Question regarding XML Parsing
I've recently received an assignment to parse an XML file using the SAX Parser.
I've already sub-classed the DefaultHandler class to take control of the startElement etc. methods and it works fine.
My only question is, what is the general practice used to parse XML files?
i.e:
- is it normal to simply develop the parser to match the contents of the XML file (XML structure known), as in; if the file contains 4 elements of an invoice, I take the 4 elements and pass them to the correct parameters etc.
OR
- Should it be developed so that it works with whatever XML file I throw at it where the actual structure isn't known?
Apologies if it's possibly a rather a dopey question, just I wouldn't want to feel like my code was "cheating" if I did the first way, if the second is the way to go about it.

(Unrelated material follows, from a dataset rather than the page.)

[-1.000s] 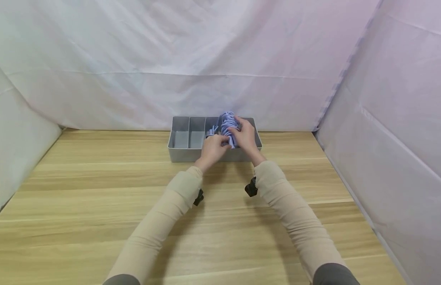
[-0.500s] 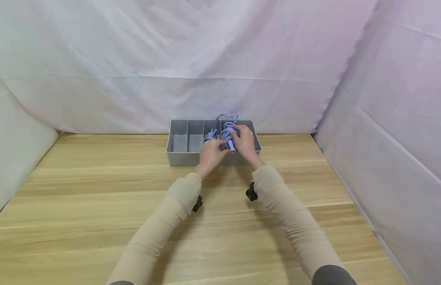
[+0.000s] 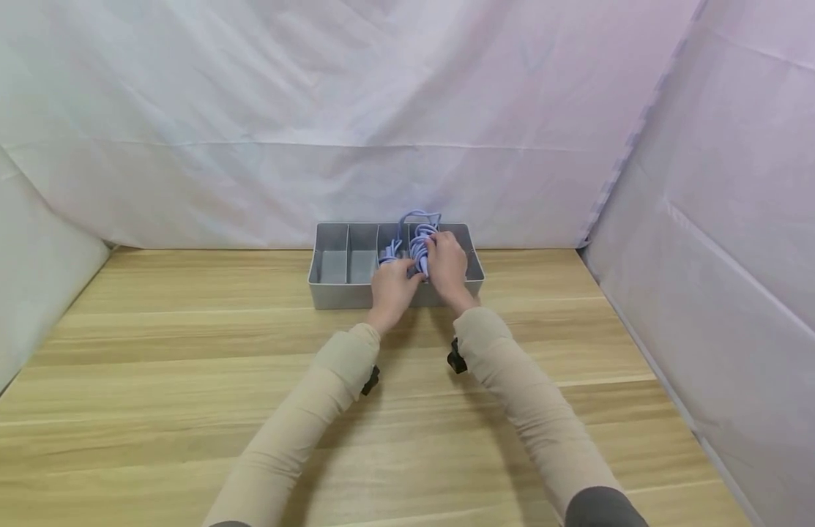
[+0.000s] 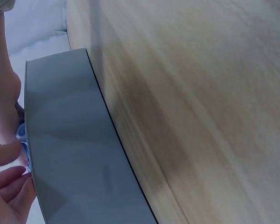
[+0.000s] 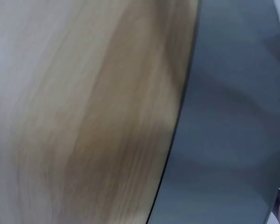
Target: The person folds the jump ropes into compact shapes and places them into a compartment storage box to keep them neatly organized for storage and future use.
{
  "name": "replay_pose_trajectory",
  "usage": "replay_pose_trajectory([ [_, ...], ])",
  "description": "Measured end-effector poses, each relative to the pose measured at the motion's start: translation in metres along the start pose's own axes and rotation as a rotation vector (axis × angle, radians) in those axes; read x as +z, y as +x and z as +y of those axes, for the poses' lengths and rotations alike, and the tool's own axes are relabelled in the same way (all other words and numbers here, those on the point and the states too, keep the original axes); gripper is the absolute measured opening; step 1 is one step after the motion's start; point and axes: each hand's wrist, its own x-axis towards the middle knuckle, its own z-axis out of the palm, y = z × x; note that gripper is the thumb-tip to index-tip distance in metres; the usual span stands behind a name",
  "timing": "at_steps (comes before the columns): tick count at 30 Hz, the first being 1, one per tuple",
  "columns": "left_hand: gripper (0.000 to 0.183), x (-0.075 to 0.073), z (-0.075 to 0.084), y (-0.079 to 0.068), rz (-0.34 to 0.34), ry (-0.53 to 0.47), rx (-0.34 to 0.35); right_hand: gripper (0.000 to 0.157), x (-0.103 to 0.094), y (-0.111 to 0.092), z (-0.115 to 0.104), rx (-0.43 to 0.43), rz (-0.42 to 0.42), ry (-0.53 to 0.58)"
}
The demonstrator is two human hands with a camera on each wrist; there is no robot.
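Observation:
A lavender-blue cable (image 3: 419, 241) lies coiled in the fourth compartment of a grey divided box (image 3: 341, 296), and one loop arches above the back rim. More of it shows in the third compartment. My right hand (image 3: 448, 263) grips the coil from the right, fingers bent down into the box. At the front rim, thumb and fingers of my left hand (image 3: 392, 289) pinch around the cable's near end. In the left wrist view, the fingers (image 4: 23, 191) stand right at the rim beside a bit of blue. The right wrist view has mostly the box's front wall (image 5: 224, 121).
The two left compartments (image 3: 331, 263) of the box show bare bottoms. Behind it hangs a white cloth (image 3: 282, 176), and another cloth wall (image 3: 730, 241) stands to the right. The wooden table (image 3: 216, 366) spreads out in front and to both sides.
The cable coil has gone down into the compartment, and its near end, which pointed over the front rim, now sits lower inside. My right hand has dipped with it, shifting slightly left.

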Motion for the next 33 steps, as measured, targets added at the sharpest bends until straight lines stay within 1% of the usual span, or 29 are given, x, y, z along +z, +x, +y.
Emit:
replay_pose_trajectory([
  [2,0.024,0.001,0.000,0.000,0.006,-0.001,-0.010,0.021,0.002,-0.001,0.000,-0.027,-0.014,-0.071],
  [4,0.021,0.001,-0.001,-0.001,0.015,-0.005,-0.005,0.021,0.002,-0.003,-0.001,-0.058,-0.033,-0.133],
  [8,0.017,0.002,-0.005,-0.004,0.030,-0.027,0.017,0.025,0.001,-0.009,-0.003,-0.140,-0.079,-0.208],
  [11,0.019,0.002,-0.008,-0.004,0.039,-0.054,0.029,0.027,-0.001,-0.010,-0.002,-0.195,-0.114,-0.251],
  [14,0.022,-0.001,-0.011,-0.004,0.064,-0.078,0.057,0.028,-0.004,-0.009,-0.001,-0.226,-0.167,-0.292],
  [16,0.024,-0.005,-0.015,-0.005,0.082,-0.084,0.082,0.031,-0.006,-0.009,0.000,-0.233,-0.216,-0.293],
  [18,0.025,-0.010,-0.019,-0.006,0.101,-0.079,0.103,0.033,-0.009,-0.009,0.001,-0.216,-0.254,-0.265],
  [21,0.028,-0.019,-0.028,-0.009,0.105,-0.051,0.135,0.034,-0.012,-0.011,0.005,-0.158,-0.257,-0.183],
  [23,0.032,-0.026,-0.037,-0.011,0.088,-0.015,0.150,0.034,-0.015,-0.014,0.007,-0.127,-0.234,-0.125],
  [25,0.036,-0.035,-0.046,-0.013,0.052,0.023,0.148,0.034,-0.020,-0.017,0.008,-0.112,-0.212,-0.085],
  [28,0.045,-0.051,-0.060,-0.018,-0.013,0.101,0.123,0.035,-0.028,-0.023,0.010,-0.129,-0.199,-0.046],
  [30,0.049,-0.062,-0.068,-0.022,-0.060,0.143,0.091,0.038,-0.035,-0.027,0.011,-0.151,-0.201,-0.042],
  [33,0.056,-0.078,-0.079,-0.030,-0.127,0.189,0.052,0.043,-0.047,-0.035,0.014,-0.187,-0.233,-0.048],
])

(Please bare in mind it is an Assignment and nothing proffessional).
Kind regards, Newbie.
Re: Question regarding XML Parsing
Working with whatever sort of xml you throw at it is in part the job of the xml parser - it's independent of the contents of the xml. So I guess the answer depends upon what you want to do with the contents of the xml in the end: you can readily generalize code to save the data in another format, but (for example) generalizing GUI code to display any xml data could potentially get complicated, and typically there is a specific goal in mind where generalization is not the point to meet project goals and deadlines. My .02
Re: Question regarding XML Parsing
When using a SAX parser, the parser will step through the XML, calling back to your 'start' and 'end' parsing methods for the start and end of each element in the XML input. In those methods, you check which element has been passed to you (usually by tag name) and take appropriate action. So although the parser is handling the XML in a generic way, your parsing methods are specific to the XML definition you're using. If the XML is structured hierarchically (nested elements & lists, etc.), you often need to keep track of the current state between callbacks, which takes some care.
The alternative DOM (Document Object Model) parser reads all the XML input in one go, and gives you random access to any element, which makes it easier to use, but it takes time and needs enough memory to read the whole XML document.